■ Task item
Exactly as they appear, set down all the lines of the material.

■ Stored data
»»

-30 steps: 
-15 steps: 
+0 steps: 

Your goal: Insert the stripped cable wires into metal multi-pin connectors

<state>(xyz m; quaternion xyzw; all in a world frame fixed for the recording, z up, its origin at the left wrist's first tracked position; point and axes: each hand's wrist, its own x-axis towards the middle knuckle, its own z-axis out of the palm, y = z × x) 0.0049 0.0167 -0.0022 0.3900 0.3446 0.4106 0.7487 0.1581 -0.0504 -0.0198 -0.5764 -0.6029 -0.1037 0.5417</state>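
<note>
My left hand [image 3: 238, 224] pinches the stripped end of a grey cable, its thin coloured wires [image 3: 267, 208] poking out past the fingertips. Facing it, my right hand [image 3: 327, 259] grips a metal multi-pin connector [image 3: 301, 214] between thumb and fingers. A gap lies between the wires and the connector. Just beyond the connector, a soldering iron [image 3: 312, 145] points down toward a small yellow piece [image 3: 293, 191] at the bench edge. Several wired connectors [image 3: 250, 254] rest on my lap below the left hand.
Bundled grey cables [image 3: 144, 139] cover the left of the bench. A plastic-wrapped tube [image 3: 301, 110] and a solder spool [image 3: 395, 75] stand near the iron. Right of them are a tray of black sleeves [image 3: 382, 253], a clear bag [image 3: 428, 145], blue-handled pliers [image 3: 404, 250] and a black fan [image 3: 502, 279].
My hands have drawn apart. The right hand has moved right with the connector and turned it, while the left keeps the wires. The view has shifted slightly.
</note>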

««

■ Written reply
-30 steps: 
-15 steps: 
+0 steps: 

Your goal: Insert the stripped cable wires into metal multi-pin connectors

<state>(xyz m; quaternion xyzw; all in a world frame fixed for the recording, z up, its origin at the left wrist's first tracked position; point and axes: each hand's wrist, its own x-axis towards the middle knuckle, its own z-axis out of the palm, y = z × x) 0.0049 0.0167 -0.0022 0.3900 0.3446 0.4106 0.7487 0.1581 -0.0504 -0.0198 -0.5764 -0.6029 -0.1037 0.5417</state>
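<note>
My left hand [image 3: 238, 224] pinches the stripped end of a grey cable, its thin coloured wires [image 3: 267, 208] poking out past the fingertips. Facing it, my right hand [image 3: 327, 259] grips a metal multi-pin connector [image 3: 301, 214] between thumb and fingers. A gap lies between the wires and the connector. Just beyond the connector, a soldering iron [image 3: 312, 145] points down toward a small yellow piece [image 3: 293, 191] at the bench edge. Several wired connectors [image 3: 250, 254] rest on my lap below the left hand.
Bundled grey cables [image 3: 144, 139] cover the left of the bench. A plastic-wrapped tube [image 3: 301, 110] and a solder spool [image 3: 395, 75] stand near the iron. Right of them are a tray of black sleeves [image 3: 382, 253], a clear bag [image 3: 428, 145], blue-handled pliers [image 3: 404, 250] and a black fan [image 3: 502, 279].
My hands have drawn apart. The right hand has moved right with the connector and turned it, while the left keeps the wires. The view has shifted slightly.
</note>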

The response is finished.